Gerry ‘The Monk’ Hutch believes he will face the final betrayal as he stands in the dock of the Special Criminal Court tomorrow.
he veteran criminal, accused of the murder of David Byrne at the Regency Hotel in February 2016, has been placed under observation at Wheatfield Prison as speculation grows that his friend Jonathan Dowdall has turned State witness.
Jonathan Dowdall was due to stand trial with Hutch for murder.
However, last Wednesday at the Special Criminal Court, Dowdall and his father, Patrick (65) also of Navan Road, Cabra, Dublin 7, both pleaded guilty to facilitating the murder of Mr Byrne at the hotel.
Lawyers for the State are expected to address the three judges of the court; Justice Tara Burns, Justice Sarah Berkeley and Justice Grainne Malone tomorrow afternoon and update them on the eleventh hour changes to the trial which could see it adjourned for months.
The Dowdalls were whisked in and out of court this week with no warning and speedily pleaded guilty to facilitating the Regency Hotel attack by renting a room at the hotel which was used by the gunman known as ‘Flat Cap’, the late Kevin Murray.
It was a far cry from Jonathan Dowdall’s days as an up-and-coming Sinn Féin politician when he served as a Dublin City councillor.
After the Dowdalls’ court appearance, gardaí arrested Hutch at Wheatfield Prison and quizzed him about directing a criminal gang in a highly unusual move just days before he stands trial.
Later members of the Emergency Response Unit attended Dowdalls home on the Navan Road where associates of Hutch were reported to have called.
And officers kept a house in Coolock under surveillance for a short period while the Hutch associates were understood to have been inside.
Hutch-linked social media platforms have been speculating on Jonathan Dowdall’s guilty plea and the possibility he has given a lengthy statement to gardaí against his co-accused.

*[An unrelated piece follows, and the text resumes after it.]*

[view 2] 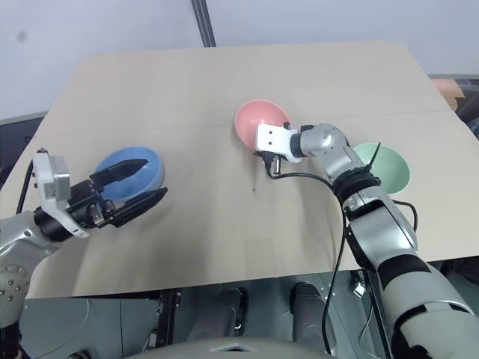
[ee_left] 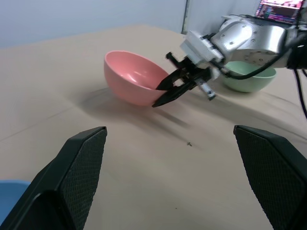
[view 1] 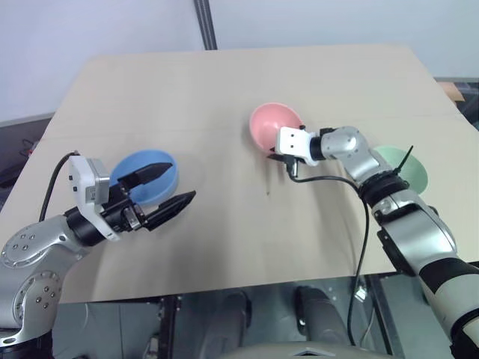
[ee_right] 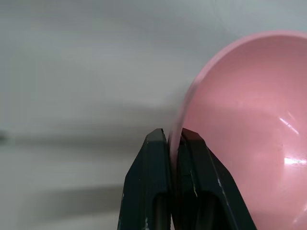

If Dowdall is to give evidence against Hutch it is expected he will be placed in the Witness Protection Programme. The programme managed by the Garda’s Crime and Security division is designed to protect witnesses in the run-up to a trial and to help them relocate to a new jurisdiction and with new identities in it’s aftermath.
While protected witnesses have given evidence in numerous cases since the programme first established for State supergrasses Charlie Bowden and Russell Warren during the trials of those accused of the murder of journalist Veronica Guerin, it has been repeatedly criticised by the judiciary.
It is understood that in Ireland no legislation surrounds the secretive programme. However, evidence given by State witnesses has regularly been accepted and used to convict those charged with serious offences including murder.
The dramatic developments of the past few days have mirrored the extraordinary events that have led to the much-anticipated Regency trial.
The shooting of David Byrne was a seminal moment in the Irish underworld and resulted in a shocking gangland feud that saw the loss of 18 lives.
It was also the spark that lit an international policing co-operation that has reverberated across Europe and beyond and led to sanctions being levelled against the Kinahan Trans Global Organisation and it’s leaders Christy Kinahan snr and his sons Daniel and Christopher Jnr.
This month, their financial control room was targeted when Johnny Morrissey and his wife Nicola were arrested and properties linked to them searched.
Police in Spain are trawling through what they believe to be the accounts of the Kinahan organisation including details of unpaid debts owed to them.
While the Hutch organisation suffered heavy personal losses, with many murder victims linked directly to them, the Kinahan mafia has been systematically dismantled in an unprecedented way with the help of the US Treasury and the powerful DEA.
Gerry Hutch, the man considered the ‘Godfather’ of the Hutch clan had remained off the garda radar for at least a decade before a row between his nephew Gary and Daniel Kinahan escalated and resulted in murder.
In the aftermath of the Regency Hotel attack the Kinahan organisation flooded the north inner city with money and bought the loyalties of neighbours and childhood friends of the Hutch group destroying a once close community and pitching pals and family against one another.
The first ‘Regency’ trial ended when a nolle prosequi was issued in the case of the Monk’s nephew Patrick Hutch after a senior investigator on the case died.
The same team of officers whose evidence brought Patrick Hutch to trial are involved in the State’s case against Gerry Hutch and his co-accused Jason Bonney and Paul Murphy, who are both facing gangland charges relating to vehicles used in the murder.
If the trial is not disrupted by the recent developments with the Dowdalls, it is expected to last around three months. However, if they have given new statements it is likely that Hutch’s legal team will apply for an adjournment to consider the new evidence.